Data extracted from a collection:
--- START ---

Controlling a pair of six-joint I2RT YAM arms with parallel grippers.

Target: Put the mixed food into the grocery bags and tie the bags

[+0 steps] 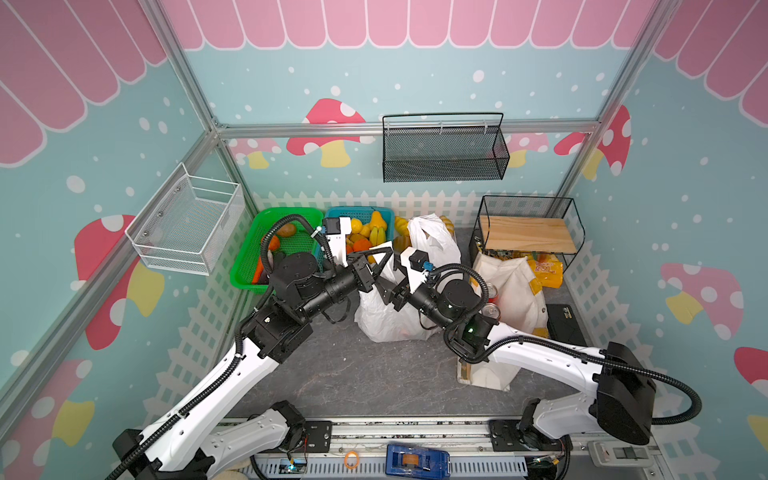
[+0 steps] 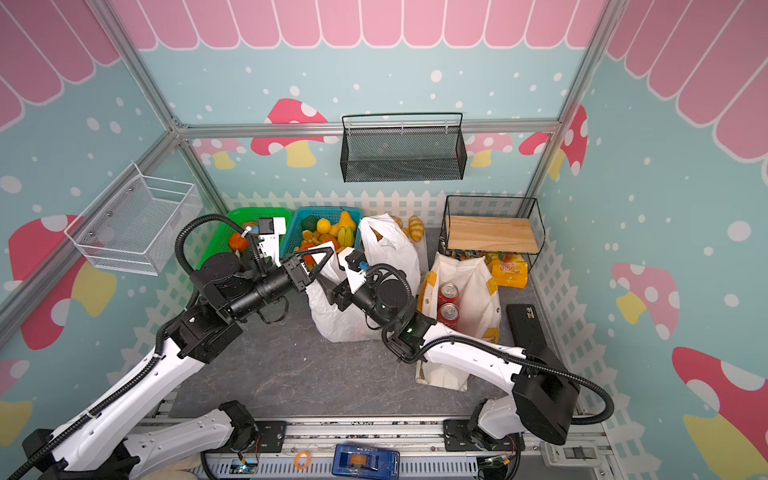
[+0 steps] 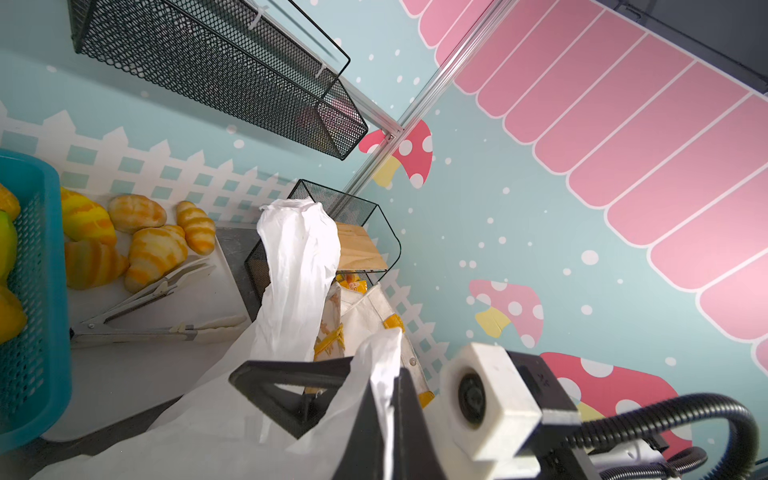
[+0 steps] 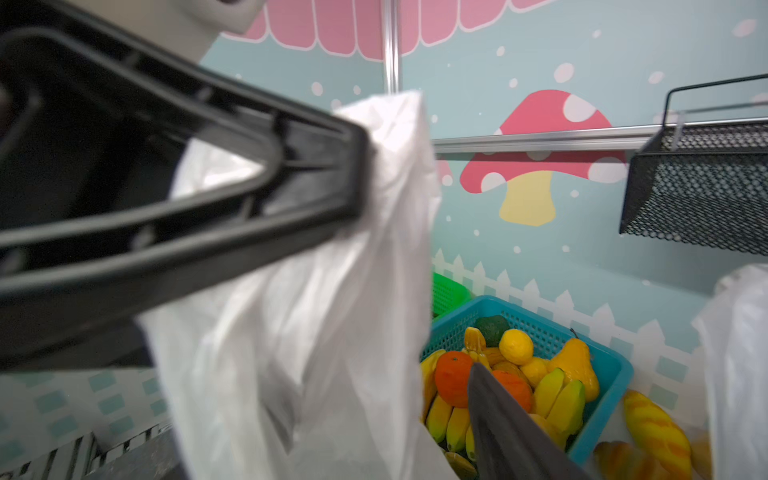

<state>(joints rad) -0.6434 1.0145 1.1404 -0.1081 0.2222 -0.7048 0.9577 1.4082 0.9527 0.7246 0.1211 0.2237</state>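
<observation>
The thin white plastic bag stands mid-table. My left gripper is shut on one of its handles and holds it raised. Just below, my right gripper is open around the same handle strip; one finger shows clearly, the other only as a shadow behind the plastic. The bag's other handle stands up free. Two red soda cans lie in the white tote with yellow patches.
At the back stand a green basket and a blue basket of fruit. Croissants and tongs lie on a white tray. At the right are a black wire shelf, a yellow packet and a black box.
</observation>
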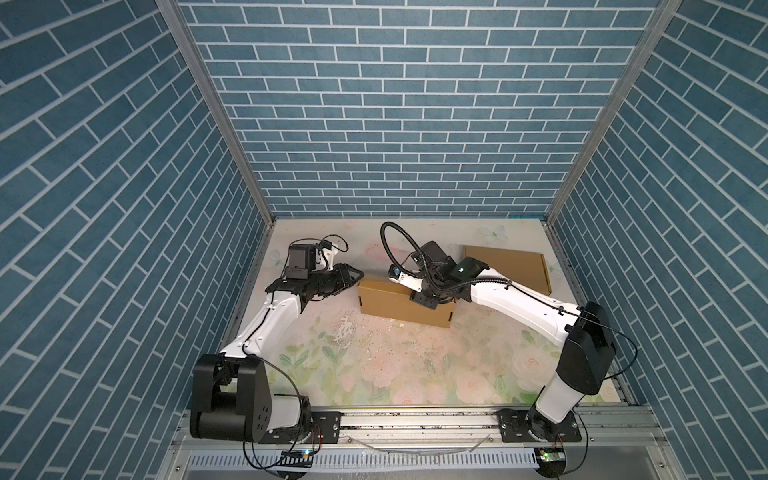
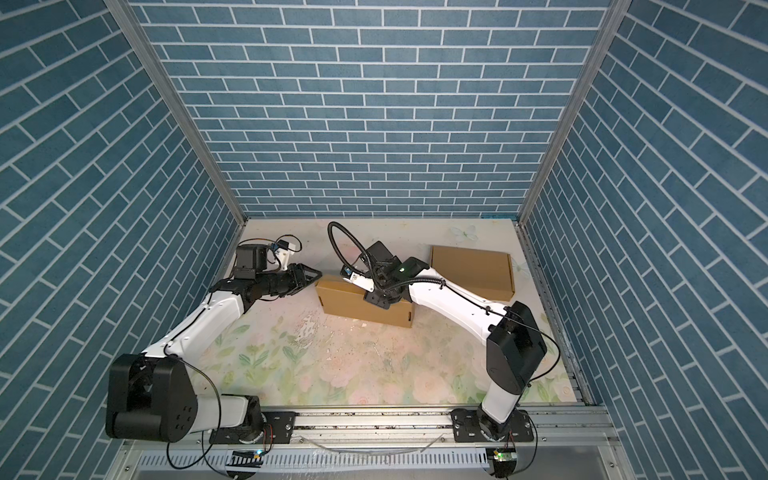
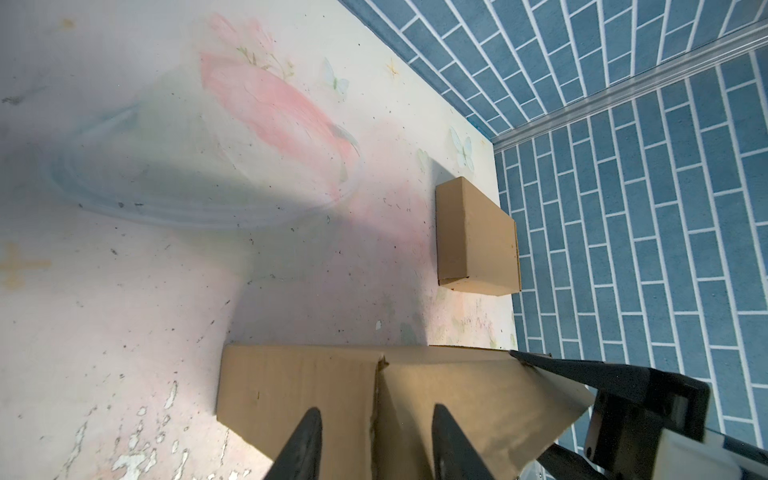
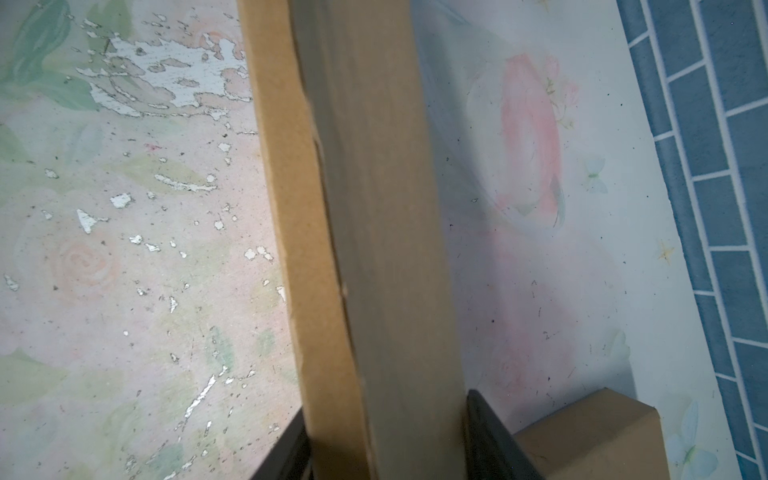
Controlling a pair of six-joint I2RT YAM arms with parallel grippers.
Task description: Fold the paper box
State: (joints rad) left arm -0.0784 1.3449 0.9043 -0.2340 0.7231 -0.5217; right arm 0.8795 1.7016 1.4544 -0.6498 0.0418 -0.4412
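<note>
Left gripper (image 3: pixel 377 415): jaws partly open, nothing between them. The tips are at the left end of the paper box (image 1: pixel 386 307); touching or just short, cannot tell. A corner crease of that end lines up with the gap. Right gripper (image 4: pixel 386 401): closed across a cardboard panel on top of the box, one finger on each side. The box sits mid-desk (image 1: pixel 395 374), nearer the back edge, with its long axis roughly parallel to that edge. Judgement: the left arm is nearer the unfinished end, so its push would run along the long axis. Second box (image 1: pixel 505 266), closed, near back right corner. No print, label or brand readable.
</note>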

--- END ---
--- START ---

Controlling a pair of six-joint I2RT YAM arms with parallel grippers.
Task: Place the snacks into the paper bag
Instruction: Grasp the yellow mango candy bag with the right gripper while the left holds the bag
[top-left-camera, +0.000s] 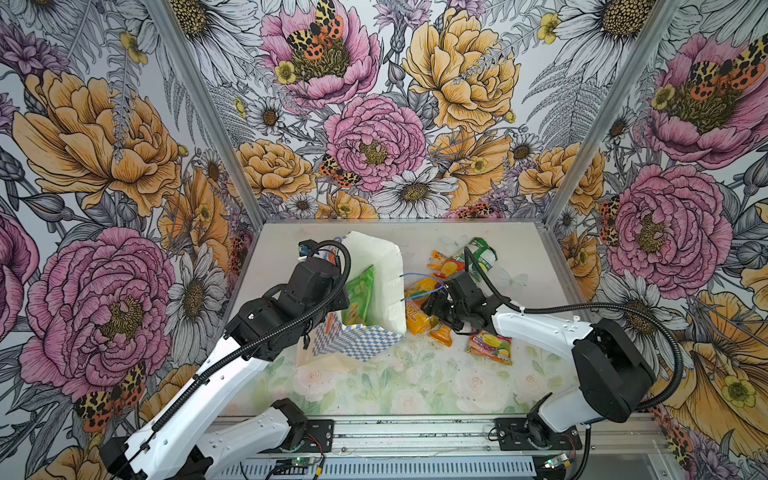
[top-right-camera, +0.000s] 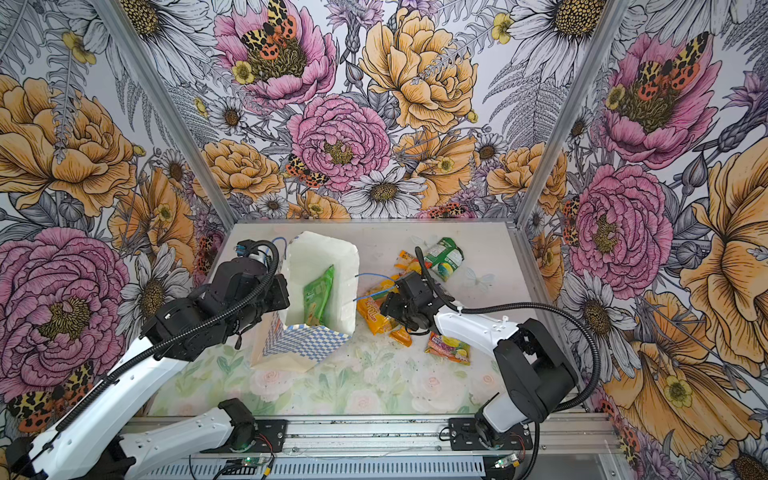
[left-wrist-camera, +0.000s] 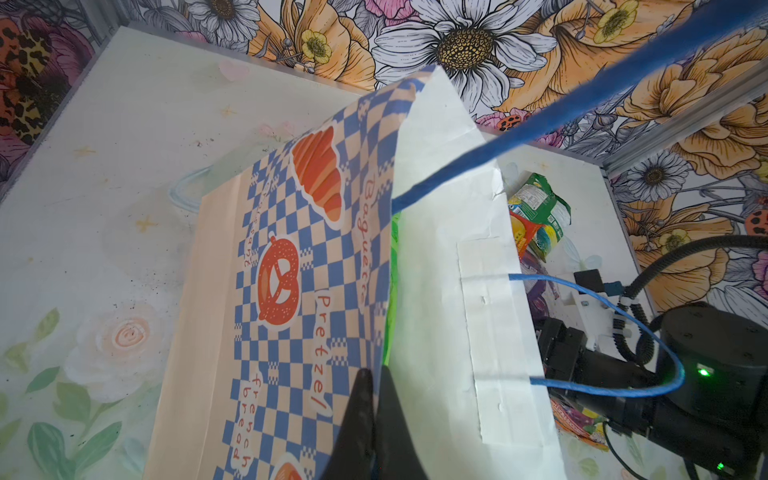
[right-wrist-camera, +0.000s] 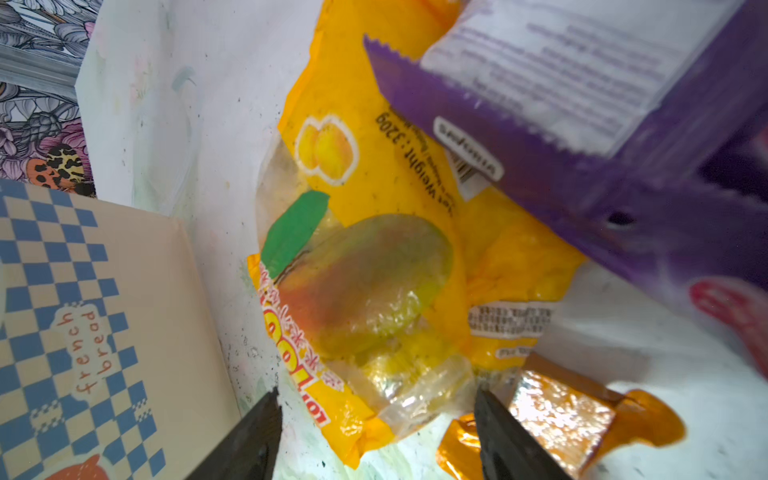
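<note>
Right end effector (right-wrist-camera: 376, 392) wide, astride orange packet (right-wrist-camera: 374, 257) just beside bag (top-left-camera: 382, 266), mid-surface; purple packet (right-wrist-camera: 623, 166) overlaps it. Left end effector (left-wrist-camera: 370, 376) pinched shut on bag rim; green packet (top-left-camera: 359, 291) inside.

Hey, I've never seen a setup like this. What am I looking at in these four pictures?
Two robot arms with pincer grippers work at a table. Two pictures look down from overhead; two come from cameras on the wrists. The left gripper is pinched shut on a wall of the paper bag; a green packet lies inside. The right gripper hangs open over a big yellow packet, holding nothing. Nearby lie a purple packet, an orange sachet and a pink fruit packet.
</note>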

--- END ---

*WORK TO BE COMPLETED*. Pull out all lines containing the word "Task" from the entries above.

*OUTPUT FOR THIS EXERCISE*.
Task description: Fold the paper box
Task: Place the snacks into the paper bag

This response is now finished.